> **Task**
Your answer must be every line of the data that contains "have".

(Material provided)

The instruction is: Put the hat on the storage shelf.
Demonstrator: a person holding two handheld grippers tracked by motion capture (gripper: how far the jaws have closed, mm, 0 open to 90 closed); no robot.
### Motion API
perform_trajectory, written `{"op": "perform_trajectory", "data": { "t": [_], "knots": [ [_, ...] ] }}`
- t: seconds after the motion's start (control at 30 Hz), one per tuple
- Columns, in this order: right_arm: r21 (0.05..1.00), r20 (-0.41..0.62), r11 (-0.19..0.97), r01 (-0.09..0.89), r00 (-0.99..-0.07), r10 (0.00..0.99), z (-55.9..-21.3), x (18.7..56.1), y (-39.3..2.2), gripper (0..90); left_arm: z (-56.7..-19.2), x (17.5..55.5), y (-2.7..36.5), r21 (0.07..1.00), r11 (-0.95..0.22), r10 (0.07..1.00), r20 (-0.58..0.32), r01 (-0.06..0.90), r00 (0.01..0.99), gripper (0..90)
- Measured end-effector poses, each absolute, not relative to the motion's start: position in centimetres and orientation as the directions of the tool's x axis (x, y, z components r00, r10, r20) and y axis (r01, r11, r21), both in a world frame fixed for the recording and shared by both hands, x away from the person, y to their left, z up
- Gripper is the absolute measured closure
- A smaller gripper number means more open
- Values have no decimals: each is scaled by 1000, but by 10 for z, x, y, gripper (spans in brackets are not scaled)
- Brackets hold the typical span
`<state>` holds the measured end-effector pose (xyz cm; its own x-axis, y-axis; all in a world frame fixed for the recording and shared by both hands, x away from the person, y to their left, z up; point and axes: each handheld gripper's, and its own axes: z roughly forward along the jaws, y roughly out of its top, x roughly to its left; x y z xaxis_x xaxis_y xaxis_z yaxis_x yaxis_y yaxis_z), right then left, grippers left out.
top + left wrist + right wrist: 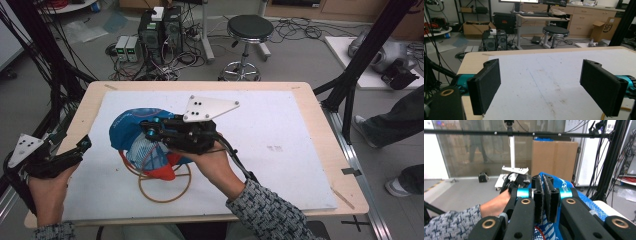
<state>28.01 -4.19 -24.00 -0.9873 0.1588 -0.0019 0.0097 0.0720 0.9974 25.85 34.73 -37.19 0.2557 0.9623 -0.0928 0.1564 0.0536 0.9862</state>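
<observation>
1. R gripper (150, 131) pinches the blue mesh bag (131, 131) fabric, jaws pressed nearly together; bag sits left-centre on the white mat (280, 125).
2. L gripper (86, 145) wide, nothing in it, at table's near-left edge.
3. Progress: prob. early; bag gripped, wire hoop (165, 184) lies flat.
4. Bag's long axis approx far-left to near-right, hoop end nearer.

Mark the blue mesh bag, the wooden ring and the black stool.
blue mesh bag (124, 131), high view, its blue upper cloth.
wooden ring (165, 200), high view, its near rim.
black stool (250, 26), high view, its seat.
</observation>
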Motion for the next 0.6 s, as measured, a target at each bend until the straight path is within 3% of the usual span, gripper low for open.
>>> {"op": "perform_trajectory", "data": {
  "t": [0.6],
  "knots": [
    [988, -43, 151, -22, -989, 139, -249, 271, -25, 873, -372, 259, 347, 986, 49, 962, -88, 157, 258, 171]
  ]
}}
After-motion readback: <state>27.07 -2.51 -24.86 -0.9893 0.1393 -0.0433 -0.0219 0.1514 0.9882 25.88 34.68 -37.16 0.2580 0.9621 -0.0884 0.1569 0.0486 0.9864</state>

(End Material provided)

> **Solution for this task**
Demonstrator: a person holding two handheld grippers tracked by motion capture (gripper: how far the jaws have closed, mm, 0 open to 90 closed); no robot.
- Values have no decimals: each is scaled by 1000, but by 10 for z, x, y, gripper (spans in brackets are not scaled)

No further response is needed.